The first line of the listing opens the range and the line with "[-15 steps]" closes it; repeat those lines and all between them word for word, leaving out the pictures.

### THE DATA
•••••
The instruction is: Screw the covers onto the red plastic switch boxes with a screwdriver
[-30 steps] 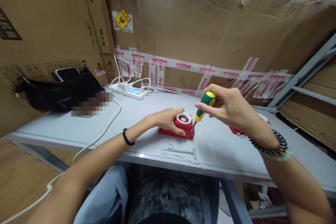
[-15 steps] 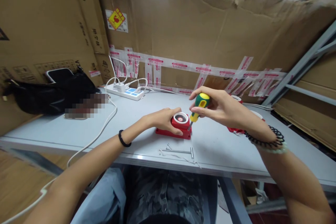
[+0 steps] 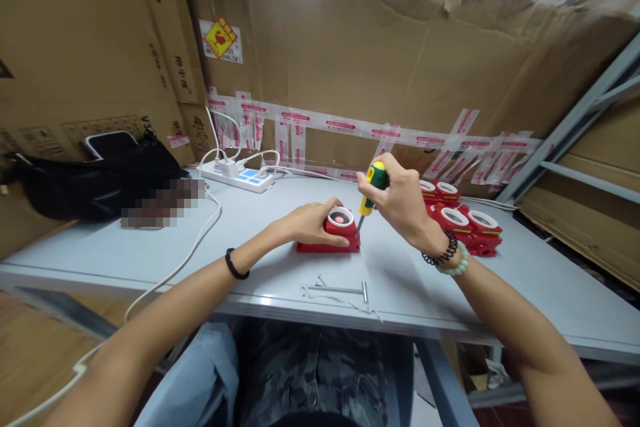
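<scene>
A red box-shaped device (image 3: 327, 247) with a white-rimmed round window on top lies on the table in front of me. My left hand (image 3: 315, 221) is wrapped round its left part and presses it down. In my right hand (image 3: 400, 193) is a screwdriver (image 3: 373, 188) with a green and yellow handle, tilted, its shaft pointing down. The tip meets the right end of the red device; the screw there, if any, is too small to make out. Close to the table's front edge lie a metal T-shaped bar (image 3: 345, 289), a small screw (image 3: 321, 279) and a thin white string (image 3: 340, 300).
More red devices with white rings (image 3: 465, 227) stand at the right. A white power strip (image 3: 240, 175) with plugged cables is at the back left. Beside it are a black bag (image 3: 100, 180) and a phone (image 3: 111, 144). Cardboard (image 3: 350, 60) walls the back; a metal rack (image 3: 565, 127) borders the right.
My right hand has turned with the screwdriver, the wrist swinging inward and the handle shifting slightly up and left. The red devices behind it now show more. My left hand keeps its grip.
</scene>
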Demonstrator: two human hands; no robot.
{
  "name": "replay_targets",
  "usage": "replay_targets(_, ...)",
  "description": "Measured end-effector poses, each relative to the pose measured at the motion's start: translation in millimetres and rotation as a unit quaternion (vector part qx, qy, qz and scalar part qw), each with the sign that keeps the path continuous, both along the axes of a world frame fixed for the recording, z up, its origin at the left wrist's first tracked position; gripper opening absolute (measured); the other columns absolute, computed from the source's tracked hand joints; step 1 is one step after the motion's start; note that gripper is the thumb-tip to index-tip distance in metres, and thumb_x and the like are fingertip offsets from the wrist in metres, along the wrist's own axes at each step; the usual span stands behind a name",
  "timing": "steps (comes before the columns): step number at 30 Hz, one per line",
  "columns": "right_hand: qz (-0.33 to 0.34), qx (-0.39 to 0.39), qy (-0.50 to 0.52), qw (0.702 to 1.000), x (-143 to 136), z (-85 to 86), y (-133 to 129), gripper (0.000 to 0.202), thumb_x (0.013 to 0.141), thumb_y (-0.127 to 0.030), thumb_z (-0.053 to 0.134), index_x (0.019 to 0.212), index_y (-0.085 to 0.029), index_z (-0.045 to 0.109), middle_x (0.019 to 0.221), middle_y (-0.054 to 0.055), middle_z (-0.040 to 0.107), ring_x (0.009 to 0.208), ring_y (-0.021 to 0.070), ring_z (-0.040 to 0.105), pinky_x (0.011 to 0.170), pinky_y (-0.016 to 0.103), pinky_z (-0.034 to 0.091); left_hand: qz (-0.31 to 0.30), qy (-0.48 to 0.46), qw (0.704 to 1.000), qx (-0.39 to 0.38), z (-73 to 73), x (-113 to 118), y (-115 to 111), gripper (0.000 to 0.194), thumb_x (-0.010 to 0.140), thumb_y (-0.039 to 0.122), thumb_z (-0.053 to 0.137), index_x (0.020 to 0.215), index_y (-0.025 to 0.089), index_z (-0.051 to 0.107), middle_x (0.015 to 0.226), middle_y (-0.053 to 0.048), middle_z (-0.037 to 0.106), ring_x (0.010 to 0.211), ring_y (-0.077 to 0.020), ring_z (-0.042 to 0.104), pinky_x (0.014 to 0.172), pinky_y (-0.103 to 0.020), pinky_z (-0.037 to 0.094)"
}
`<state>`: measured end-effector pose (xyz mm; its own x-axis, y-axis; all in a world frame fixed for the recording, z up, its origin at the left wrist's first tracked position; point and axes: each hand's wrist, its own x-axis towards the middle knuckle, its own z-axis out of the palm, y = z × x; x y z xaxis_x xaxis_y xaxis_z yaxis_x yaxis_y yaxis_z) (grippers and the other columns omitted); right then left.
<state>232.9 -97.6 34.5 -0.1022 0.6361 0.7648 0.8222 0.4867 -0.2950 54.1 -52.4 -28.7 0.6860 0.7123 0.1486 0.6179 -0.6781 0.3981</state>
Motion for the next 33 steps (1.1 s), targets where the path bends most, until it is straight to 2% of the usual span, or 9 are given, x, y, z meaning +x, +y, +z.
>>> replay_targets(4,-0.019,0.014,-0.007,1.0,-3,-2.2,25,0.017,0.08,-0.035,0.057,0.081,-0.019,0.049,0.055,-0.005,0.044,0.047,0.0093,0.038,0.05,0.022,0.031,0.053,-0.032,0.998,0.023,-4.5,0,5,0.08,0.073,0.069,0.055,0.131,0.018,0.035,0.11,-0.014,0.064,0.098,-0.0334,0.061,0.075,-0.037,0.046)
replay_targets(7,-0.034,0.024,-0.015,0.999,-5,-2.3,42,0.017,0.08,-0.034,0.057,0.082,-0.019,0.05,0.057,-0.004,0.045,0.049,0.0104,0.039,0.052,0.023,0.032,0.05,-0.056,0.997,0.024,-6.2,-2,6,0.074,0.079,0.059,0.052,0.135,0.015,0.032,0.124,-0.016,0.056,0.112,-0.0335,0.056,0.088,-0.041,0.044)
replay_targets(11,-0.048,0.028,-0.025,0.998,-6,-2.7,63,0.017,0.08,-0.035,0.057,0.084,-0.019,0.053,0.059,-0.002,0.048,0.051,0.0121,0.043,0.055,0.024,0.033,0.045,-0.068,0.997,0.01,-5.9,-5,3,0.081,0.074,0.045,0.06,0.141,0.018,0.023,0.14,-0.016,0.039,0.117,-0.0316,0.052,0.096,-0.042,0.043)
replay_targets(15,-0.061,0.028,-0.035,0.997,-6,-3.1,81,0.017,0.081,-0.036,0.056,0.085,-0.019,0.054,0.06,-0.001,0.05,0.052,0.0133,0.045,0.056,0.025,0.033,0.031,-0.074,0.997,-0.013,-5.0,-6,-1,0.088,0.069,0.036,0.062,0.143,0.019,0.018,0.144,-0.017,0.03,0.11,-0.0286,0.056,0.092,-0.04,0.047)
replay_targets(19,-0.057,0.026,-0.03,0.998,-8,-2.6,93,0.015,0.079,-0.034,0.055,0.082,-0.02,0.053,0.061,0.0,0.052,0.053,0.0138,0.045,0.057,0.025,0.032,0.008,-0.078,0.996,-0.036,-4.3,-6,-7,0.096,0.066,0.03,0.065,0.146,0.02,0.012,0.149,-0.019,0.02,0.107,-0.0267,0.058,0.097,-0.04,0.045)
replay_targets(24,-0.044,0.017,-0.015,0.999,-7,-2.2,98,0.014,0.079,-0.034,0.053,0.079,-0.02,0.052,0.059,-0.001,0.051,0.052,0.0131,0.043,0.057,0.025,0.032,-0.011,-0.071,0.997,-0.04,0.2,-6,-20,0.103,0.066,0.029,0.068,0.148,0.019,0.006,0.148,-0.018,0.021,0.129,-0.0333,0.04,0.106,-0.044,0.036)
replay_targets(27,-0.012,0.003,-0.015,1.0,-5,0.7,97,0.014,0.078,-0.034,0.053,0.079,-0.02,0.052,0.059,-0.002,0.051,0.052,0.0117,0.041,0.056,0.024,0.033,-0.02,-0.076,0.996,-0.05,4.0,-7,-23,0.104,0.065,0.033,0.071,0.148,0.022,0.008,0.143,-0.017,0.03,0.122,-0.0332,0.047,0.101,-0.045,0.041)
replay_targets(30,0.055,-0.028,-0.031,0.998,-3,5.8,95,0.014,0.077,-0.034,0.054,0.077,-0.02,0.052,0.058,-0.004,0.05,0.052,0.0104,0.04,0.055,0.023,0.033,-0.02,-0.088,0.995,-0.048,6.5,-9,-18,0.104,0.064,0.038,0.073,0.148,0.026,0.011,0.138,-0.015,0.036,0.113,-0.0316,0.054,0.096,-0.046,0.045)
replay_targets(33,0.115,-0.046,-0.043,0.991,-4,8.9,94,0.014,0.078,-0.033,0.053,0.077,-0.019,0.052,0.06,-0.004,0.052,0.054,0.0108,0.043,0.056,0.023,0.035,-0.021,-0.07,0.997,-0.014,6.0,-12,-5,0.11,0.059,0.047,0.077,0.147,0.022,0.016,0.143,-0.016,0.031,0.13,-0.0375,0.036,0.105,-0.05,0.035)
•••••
### WRITTEN SOLUTION
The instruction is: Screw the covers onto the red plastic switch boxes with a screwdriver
[-30 steps] 
[-15 steps] 

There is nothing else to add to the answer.